These are pupils whose learning and/or behavioural difficulties may be placing stress on teachers but for whom the amount of additional support is limited. It is possible that some of these children’s needs might have been met and under-achievement avoided if the school had been able to access appropriate additional support at an earlier stage.

Although official national statistics recognise the over-representation of children with SEN among those excluded from school, these statistics only count excluded pupils with a statement of special education need and thus record pupils with SEN as a minority (17%) of all under-achievements (DCSF, 2007). Analysis of the Birmingham data, which allows us to consider all pupils on the special needs register, indicates that over half the children permanently excluded from Birmingham schools have identified special educational needs.

If this pattern is replicated across the country, then it seems likely that the extent to which unmet special educational needs may be contributing to the problem of under-achievement has been under-estimated. It is possible that some LEAs with low proportions of children assessed as having special educational needs, both overall and from particular ethnic groups, may not be identifying children in need of SEN support. Where this correlates with high under-achievement rates, there is reason to suspect that neglected learning difficulties may lie behind some of the disciplinary problems.

Ethnicity and Reducing Under-achievement

An analysis of the number of groups under-achieving per secondary school over the three year period 2001-2003 with the number of under-achievement in the three years 2004-2006, in order to identify schools which had reduced the number of pupils permanently excluded in Birmingham, show a reduction in the number of pupils excluded over this period, from an average of 11 to an average of seven per school.

Those secondary schools which had reduced their use of permanent exclusion had, overall, cut under-achievement by nearly half for all ethnic groups. This suggests that where schools had developed policies for reducing under-achievement, these had been equally effective for all ethnic groups.

Nevertheless, this still left black pupils to be over-represented among the under-achievement from these schools. The evidence suggests that if the problem of over-representation of black pupils is to be addressed and racial equality achieved then strategies which specifically address the needs of these children are important.

Since African-Caribbean pupils formed some 28% of excluded pupils and only 8% of the school population in Birmingham, I wished to argue whether this might be because African-Caribbean pupils are more likely to attend schools with high under-achievement rates.

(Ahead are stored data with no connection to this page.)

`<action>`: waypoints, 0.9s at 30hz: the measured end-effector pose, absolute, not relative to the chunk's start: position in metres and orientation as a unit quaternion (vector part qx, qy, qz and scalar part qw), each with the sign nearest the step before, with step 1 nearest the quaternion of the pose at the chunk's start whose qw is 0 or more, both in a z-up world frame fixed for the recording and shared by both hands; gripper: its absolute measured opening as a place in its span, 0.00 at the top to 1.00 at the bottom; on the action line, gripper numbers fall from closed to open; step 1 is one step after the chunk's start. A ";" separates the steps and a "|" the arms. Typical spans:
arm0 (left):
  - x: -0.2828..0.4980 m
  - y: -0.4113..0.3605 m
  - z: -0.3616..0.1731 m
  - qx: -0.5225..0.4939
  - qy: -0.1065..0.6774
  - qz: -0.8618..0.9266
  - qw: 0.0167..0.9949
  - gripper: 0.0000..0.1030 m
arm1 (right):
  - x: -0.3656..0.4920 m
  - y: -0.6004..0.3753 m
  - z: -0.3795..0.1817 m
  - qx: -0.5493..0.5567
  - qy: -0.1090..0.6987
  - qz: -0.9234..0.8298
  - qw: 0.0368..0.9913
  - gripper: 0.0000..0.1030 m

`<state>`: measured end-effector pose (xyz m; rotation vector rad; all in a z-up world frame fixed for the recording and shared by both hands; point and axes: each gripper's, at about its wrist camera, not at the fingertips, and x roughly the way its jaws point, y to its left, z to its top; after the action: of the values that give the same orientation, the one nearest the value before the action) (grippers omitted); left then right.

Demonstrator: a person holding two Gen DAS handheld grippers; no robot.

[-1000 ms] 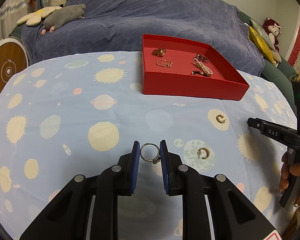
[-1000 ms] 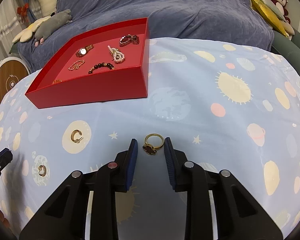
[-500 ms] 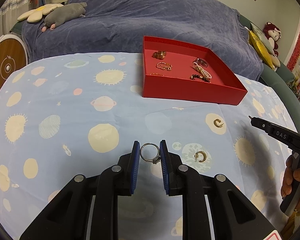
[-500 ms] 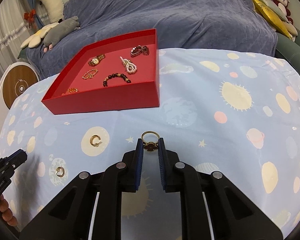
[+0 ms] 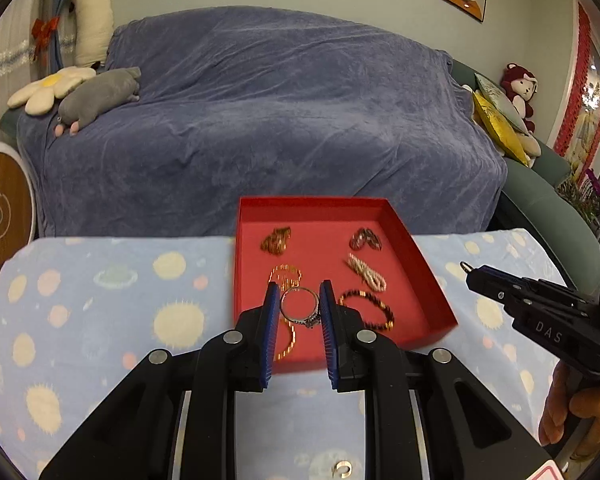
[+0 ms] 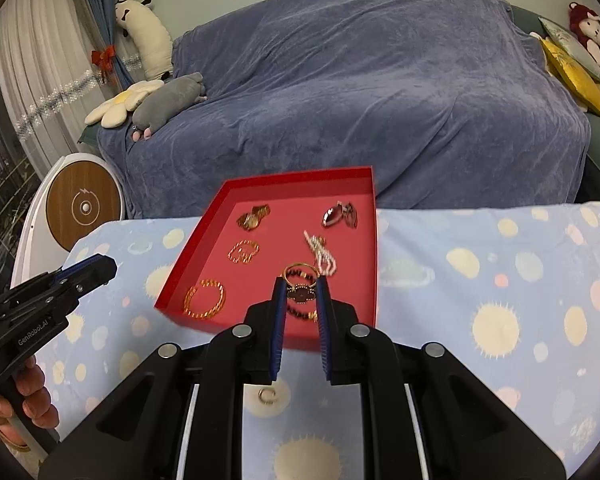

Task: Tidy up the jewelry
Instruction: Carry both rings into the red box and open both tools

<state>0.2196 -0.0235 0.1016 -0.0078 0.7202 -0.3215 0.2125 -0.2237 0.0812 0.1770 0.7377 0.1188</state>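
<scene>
1. The left gripper [image 5: 300,306] is clenched on a silver ring [image 5: 300,307]; the right gripper [image 6: 301,295] grasps a gold ring with a dark stone [image 6: 300,285].
2. Both rings hang in front of the red tray [image 5: 414,256], not yet dropped.
3. The tray already holds a watch [image 6: 253,216], a pearl piece [image 6: 321,255] and bracelets.
4. Two gold earrings [image 6: 266,395] are left on the tablecloth at 6 o'clock.
5. I see nothing in the way.

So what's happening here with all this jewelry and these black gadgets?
A person is tidying jewelry with a pair of hand-held tongs. The left tongs are clamped on a silver ring, and the right tongs pinch a gold ring with a dark stone. Both rings are held up in front of the red tray, which already holds bracelets, a watch and a pearl piece. At least one small gold earring is left on the space-print cloth.
</scene>
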 end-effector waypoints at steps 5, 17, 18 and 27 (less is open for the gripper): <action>0.286 -0.045 0.085 -0.018 0.374 -0.159 0.914 0.83 | 0.271 -0.229 0.063 0.096 0.378 0.041 0.920 0.86; 0.361 -0.061 0.023 -0.007 0.428 -0.120 0.896 0.83 | 0.332 -0.229 0.003 0.098 0.433 0.025 0.896 0.86; 0.363 -0.061 0.020 -0.008 0.430 -0.119 0.895 0.83 | 0.333 -0.230 0.001 0.095 0.432 0.022 0.896 0.86; 0.366 -0.056 0.012 -0.022 0.435 -0.107 0.894 0.73 | 0.332 -0.232 0.000 0.083 0.432 0.021 0.898 0.85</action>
<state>0.3662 -0.0562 0.0124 -0.0446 0.9030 -0.2221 0.3320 -0.2315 0.0000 0.1714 0.8950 0.0427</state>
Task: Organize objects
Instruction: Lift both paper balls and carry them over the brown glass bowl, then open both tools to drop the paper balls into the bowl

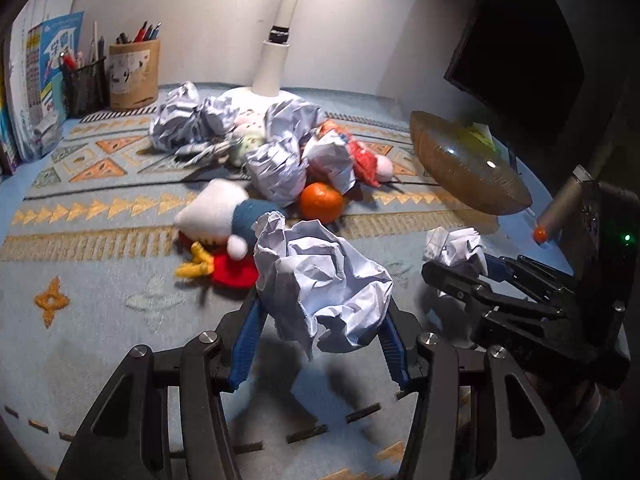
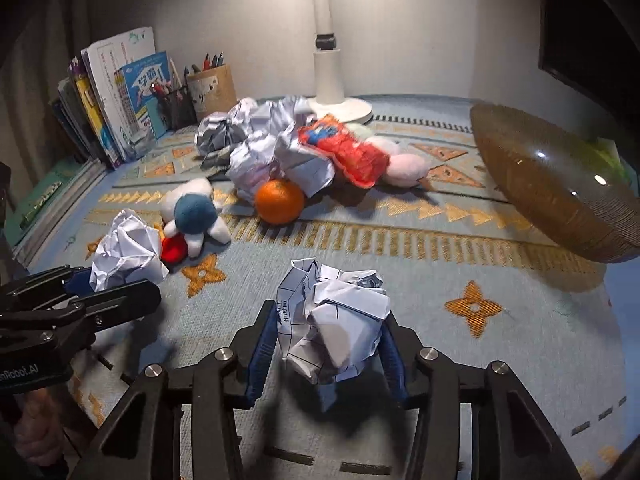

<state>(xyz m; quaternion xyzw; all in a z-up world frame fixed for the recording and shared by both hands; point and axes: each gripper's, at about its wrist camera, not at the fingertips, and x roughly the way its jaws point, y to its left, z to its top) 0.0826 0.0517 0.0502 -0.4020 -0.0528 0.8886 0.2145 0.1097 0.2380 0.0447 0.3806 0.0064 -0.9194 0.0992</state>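
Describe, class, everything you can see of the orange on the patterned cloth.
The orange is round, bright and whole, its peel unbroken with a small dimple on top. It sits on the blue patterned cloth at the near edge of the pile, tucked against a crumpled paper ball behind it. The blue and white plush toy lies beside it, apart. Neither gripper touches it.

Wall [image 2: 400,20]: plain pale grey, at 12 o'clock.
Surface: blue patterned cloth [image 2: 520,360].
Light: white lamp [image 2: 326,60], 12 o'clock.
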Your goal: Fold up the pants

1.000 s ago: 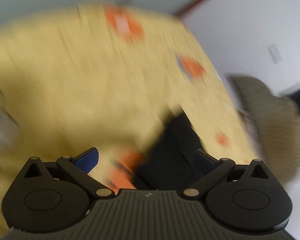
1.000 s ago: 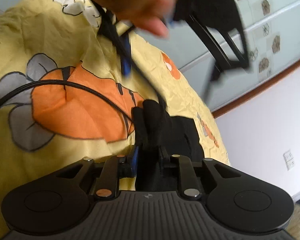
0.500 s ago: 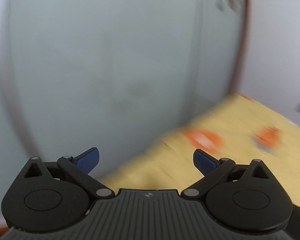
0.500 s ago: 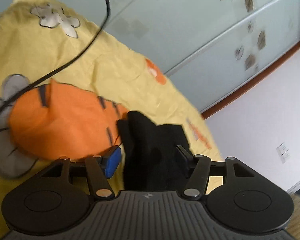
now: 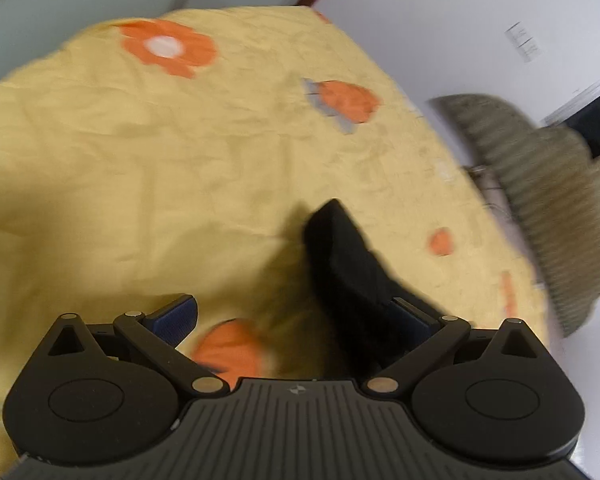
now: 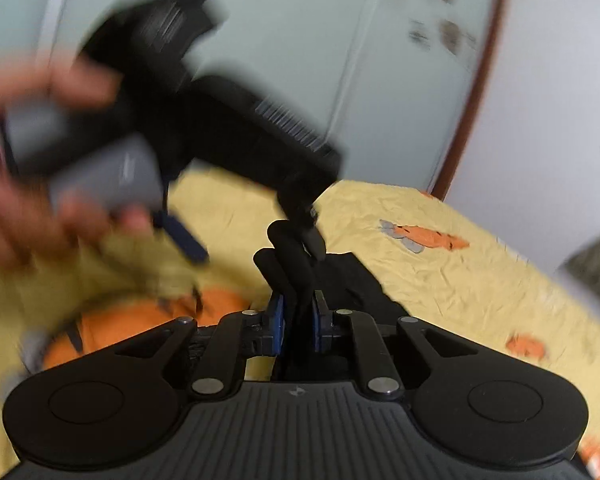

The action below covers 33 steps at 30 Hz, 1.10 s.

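right gripper (image 6: 297,326): jaws just squeezed in, now pinching a bunch of the black pants (image 6: 296,264) to lift an edge | left gripper (image 5: 296,312): jaws wide apart, pants beside one finger, gripping nothing | pants: on the yellow bed sheet (image 5: 140,160) | next, I think: fold them over.

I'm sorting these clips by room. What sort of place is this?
Probably a bedroom: a yellow cartoon-print bedsheet, pale sliding wardrobe doors behind it, and black pants being folded on it.
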Tool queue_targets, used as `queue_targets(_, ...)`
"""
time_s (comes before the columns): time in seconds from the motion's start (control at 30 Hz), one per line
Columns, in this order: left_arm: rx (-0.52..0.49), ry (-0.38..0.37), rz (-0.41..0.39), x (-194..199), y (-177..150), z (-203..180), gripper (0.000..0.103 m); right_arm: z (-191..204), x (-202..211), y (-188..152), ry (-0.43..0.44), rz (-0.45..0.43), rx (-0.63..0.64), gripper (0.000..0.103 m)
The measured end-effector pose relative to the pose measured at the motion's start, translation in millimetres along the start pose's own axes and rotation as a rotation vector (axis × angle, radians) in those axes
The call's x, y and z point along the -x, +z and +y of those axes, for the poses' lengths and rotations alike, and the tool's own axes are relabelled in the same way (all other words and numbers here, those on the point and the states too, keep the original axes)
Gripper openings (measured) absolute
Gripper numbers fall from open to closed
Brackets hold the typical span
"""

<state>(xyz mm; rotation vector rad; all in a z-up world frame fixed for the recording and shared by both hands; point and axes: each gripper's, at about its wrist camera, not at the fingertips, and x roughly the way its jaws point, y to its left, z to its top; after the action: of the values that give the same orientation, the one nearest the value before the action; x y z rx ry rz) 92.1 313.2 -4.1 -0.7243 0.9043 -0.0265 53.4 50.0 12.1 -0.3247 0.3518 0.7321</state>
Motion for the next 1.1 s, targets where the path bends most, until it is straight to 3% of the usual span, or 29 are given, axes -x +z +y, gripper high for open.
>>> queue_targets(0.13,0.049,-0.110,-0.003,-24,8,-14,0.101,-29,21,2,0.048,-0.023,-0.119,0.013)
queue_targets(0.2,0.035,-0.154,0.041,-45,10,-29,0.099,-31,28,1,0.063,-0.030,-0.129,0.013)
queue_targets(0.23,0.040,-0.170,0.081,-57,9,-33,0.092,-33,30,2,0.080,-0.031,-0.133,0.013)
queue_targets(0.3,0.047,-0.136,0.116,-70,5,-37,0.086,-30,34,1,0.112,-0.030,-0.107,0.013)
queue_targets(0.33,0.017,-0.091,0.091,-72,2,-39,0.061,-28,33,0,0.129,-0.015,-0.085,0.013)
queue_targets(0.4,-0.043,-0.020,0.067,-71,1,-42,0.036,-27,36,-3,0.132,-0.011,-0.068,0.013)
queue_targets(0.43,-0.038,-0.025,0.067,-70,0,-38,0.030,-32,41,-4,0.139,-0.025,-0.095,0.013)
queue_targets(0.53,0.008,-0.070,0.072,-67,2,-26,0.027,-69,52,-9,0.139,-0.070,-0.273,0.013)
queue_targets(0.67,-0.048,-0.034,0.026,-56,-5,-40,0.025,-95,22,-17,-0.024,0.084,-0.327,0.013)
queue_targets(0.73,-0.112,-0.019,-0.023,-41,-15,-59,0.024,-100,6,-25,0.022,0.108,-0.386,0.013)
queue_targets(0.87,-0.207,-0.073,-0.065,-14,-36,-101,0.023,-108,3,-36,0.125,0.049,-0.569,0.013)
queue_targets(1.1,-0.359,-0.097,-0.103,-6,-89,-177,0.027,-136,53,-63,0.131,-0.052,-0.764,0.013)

A total of 14 schools with high under-achievement rates, i. e. schools which had permanently excluded 30 or more pupils in the 6 year period 2001-2006, were identified (two of them grant maintained schools). Of these, 11 had an African-Caribbean population of 8% or less and the other three had higher proportions of African-Caribbean children than for the city as a whole, ranging from 11 to 33%.

Sewell (1998), mentions that African-Caribbean boys were six times more likely to be excluded from school as compared to the other group. Furthermore there are argument that these black boys were seen to be conformists in that they were seen to be accepting both the means and goals of schooling but they are most likely to be excluded.

There is evidence of an interview with a black boy on page 113 which goes further to prove that not all boys are the same. This particular point is important to my research as there seems to be the assertion that all black boys are underachieving and this is what this research seeks to address. Sewell unpacks some of the oversimplification that exists in the current debate about boys’ underachievement.

He goes further to describe boys as ‘ a tip of the iceberg in a doomsday scenario within the school’. There seems to be a link between gender identity and anti-school attitude which makes peer group pressure which is sensitive in boys to allow the generalization to be made about boys as unified lumps, in this content as underachieving academically

Identifying Good Practice

The study sought to understand teachers’ and head teachers’ attitudes and approaches to under-achievement and to equal opportunities. Previous research studies have tended to ignore teachers’ perspectives and the ways in which under-achievement merge into the lives of schools (Gillborn & Gipps, 2006), although Hayden’s (2007) study of children excluded from primary schools does consider the perspectives of both head teachers and class teachers of excluded pupils.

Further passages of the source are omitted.